The task: For the listing that follows, report how many lines contain the word "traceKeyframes", giving the number and no other text.

Data for review:
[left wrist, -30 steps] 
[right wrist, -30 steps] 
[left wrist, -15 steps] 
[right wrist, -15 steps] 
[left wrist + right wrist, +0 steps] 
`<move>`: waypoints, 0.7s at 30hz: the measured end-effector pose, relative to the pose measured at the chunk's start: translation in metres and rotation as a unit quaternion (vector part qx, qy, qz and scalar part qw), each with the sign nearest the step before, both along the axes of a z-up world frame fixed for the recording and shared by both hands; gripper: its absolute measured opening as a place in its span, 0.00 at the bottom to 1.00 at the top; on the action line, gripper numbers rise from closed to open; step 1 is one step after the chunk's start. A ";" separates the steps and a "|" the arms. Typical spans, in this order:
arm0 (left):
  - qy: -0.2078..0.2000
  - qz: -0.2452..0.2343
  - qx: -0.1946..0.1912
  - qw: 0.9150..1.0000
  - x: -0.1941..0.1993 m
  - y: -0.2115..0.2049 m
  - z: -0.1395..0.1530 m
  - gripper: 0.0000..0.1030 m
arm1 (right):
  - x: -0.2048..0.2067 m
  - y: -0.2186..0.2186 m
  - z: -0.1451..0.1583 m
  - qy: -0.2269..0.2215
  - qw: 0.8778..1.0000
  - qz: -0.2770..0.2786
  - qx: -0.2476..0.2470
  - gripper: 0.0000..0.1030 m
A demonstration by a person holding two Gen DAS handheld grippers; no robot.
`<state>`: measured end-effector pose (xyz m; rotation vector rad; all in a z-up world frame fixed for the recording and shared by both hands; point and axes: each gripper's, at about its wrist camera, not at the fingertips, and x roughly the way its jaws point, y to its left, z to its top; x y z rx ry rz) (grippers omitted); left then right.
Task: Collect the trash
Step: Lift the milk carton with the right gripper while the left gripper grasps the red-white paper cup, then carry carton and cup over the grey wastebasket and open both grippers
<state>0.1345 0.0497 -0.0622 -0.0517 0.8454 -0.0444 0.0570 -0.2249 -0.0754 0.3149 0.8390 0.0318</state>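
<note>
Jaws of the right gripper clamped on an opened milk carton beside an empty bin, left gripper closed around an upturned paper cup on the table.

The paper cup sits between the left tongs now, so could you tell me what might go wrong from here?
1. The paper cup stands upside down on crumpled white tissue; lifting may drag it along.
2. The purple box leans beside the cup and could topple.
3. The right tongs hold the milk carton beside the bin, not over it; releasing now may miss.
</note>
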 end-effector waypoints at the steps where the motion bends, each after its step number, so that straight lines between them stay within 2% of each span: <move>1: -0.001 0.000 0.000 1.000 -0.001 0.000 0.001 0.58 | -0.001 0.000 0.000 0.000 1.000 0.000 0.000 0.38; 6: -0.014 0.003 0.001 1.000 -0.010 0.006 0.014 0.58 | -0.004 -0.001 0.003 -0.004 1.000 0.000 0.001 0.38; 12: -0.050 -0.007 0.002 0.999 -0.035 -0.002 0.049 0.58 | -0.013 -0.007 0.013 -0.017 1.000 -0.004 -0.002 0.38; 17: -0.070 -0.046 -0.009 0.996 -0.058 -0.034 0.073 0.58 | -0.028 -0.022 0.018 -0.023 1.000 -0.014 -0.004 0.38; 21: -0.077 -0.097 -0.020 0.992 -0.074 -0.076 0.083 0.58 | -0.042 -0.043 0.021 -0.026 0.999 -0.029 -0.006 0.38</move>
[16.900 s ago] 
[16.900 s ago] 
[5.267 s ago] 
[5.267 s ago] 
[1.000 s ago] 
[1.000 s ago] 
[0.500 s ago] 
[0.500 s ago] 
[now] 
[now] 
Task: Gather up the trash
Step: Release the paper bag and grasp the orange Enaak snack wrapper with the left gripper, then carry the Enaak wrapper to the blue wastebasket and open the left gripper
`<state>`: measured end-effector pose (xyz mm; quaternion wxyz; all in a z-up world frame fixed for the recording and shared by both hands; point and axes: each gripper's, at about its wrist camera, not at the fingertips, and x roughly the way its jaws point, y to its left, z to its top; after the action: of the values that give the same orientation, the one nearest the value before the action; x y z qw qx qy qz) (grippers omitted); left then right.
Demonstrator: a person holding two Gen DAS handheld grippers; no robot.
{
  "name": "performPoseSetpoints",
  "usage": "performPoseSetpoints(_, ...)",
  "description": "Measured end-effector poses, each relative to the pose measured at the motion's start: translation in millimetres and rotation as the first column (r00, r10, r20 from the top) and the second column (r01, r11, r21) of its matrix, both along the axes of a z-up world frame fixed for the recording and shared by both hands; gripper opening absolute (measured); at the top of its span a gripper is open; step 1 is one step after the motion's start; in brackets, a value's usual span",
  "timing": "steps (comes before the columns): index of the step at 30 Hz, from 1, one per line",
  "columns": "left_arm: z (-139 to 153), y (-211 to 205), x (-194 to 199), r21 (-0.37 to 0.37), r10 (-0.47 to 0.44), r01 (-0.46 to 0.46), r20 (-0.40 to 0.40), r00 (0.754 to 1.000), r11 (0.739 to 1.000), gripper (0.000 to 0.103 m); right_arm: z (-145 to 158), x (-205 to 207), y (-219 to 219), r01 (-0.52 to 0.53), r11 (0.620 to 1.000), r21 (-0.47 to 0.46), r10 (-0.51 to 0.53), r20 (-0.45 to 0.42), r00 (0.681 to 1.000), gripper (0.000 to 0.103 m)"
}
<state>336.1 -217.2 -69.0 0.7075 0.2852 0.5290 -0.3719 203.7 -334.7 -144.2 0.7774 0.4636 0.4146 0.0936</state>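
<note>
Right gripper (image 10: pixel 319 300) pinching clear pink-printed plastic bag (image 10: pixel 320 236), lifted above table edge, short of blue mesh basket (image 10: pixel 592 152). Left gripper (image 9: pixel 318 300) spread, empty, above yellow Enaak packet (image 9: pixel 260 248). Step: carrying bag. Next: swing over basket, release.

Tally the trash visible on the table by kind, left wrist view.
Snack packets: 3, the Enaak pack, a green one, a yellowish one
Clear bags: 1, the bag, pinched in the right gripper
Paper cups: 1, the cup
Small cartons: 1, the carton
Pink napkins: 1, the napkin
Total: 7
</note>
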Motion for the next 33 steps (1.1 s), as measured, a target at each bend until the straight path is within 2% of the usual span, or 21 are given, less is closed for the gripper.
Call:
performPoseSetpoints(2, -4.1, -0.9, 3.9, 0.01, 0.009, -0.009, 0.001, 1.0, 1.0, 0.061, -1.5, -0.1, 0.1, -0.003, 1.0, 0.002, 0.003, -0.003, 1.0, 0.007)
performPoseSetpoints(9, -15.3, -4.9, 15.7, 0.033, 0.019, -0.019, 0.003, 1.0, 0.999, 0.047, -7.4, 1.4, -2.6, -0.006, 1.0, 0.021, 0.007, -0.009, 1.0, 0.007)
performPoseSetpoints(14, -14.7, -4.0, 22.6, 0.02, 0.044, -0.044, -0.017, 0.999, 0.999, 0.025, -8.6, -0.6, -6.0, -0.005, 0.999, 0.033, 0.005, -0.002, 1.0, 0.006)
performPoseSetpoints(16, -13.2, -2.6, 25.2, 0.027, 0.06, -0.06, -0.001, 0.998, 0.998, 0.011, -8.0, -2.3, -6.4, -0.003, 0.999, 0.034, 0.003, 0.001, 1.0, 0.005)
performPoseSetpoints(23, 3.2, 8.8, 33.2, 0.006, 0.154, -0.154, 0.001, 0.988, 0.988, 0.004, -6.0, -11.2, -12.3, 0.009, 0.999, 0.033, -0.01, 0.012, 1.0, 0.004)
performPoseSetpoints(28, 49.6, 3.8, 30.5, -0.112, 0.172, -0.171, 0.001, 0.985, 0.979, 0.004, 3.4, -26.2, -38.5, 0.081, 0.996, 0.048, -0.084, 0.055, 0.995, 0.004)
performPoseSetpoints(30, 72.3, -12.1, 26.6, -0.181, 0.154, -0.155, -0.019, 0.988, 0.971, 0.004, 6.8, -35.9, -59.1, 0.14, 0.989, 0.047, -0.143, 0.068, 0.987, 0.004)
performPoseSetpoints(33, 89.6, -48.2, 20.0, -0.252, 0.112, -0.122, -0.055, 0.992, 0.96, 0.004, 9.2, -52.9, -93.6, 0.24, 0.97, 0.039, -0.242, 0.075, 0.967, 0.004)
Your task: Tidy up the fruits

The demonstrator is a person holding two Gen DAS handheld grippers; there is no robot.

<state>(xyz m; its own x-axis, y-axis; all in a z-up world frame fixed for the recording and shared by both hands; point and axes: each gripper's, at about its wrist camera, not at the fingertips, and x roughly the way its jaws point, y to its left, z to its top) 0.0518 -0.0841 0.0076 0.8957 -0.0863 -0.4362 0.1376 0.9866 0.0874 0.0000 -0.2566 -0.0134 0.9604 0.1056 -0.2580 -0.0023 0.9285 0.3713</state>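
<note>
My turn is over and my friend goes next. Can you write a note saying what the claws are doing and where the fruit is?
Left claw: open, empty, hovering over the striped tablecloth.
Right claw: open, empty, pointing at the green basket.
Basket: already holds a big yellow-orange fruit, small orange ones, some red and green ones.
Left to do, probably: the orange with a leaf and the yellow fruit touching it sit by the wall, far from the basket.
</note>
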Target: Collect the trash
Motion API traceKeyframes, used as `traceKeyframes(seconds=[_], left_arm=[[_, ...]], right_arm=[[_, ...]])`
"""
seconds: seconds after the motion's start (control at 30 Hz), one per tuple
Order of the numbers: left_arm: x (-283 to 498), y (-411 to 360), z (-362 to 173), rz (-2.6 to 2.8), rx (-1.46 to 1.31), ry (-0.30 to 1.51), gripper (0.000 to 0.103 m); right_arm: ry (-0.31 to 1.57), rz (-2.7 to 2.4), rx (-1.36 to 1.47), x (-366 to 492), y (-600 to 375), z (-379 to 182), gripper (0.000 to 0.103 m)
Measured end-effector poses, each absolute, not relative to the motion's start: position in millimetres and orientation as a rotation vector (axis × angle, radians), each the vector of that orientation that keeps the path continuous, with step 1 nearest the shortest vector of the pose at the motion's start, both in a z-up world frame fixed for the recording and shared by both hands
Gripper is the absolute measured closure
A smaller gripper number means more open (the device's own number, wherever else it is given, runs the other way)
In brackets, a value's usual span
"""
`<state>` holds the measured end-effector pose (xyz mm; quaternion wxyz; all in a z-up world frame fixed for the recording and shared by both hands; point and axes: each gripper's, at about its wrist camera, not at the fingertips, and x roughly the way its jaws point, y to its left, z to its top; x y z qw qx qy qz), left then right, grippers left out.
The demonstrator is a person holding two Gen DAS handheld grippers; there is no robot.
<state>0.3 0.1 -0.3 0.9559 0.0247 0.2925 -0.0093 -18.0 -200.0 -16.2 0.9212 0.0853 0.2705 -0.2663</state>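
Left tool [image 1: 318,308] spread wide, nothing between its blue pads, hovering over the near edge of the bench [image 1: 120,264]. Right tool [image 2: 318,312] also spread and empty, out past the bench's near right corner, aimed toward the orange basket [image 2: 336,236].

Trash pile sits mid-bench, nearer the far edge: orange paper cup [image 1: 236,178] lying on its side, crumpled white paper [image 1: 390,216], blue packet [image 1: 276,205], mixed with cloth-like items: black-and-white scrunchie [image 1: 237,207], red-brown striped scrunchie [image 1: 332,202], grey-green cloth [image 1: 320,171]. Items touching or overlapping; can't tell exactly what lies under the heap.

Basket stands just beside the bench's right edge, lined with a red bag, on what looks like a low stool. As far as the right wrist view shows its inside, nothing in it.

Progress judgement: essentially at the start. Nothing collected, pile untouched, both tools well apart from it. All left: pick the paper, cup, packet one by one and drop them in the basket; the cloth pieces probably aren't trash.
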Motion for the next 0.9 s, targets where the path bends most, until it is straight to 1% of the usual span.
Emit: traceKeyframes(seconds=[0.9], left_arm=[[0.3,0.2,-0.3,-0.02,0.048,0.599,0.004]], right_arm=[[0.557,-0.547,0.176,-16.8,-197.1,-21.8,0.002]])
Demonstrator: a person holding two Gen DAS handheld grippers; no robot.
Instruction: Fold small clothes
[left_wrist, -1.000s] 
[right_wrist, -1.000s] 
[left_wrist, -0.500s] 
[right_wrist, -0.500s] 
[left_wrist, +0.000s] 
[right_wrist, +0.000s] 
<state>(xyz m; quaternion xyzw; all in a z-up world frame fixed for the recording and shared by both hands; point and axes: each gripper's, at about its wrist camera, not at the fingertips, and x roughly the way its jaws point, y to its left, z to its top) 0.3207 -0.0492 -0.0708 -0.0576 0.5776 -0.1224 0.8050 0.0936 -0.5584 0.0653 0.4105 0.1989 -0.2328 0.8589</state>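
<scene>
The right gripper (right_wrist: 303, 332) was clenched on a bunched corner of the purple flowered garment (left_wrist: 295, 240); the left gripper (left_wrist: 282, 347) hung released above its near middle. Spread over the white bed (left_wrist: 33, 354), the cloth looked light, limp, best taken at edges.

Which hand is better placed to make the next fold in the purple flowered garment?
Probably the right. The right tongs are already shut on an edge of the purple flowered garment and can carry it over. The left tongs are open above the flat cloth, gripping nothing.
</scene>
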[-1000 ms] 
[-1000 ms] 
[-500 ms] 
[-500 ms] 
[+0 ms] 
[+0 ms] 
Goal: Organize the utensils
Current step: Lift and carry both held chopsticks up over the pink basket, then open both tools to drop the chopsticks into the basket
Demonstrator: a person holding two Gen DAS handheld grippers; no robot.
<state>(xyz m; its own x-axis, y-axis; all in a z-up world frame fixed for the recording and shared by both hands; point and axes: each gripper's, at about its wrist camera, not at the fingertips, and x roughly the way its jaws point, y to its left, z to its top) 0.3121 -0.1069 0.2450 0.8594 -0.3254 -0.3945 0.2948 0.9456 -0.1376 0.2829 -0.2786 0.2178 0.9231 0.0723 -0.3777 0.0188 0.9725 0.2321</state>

Answer box: 2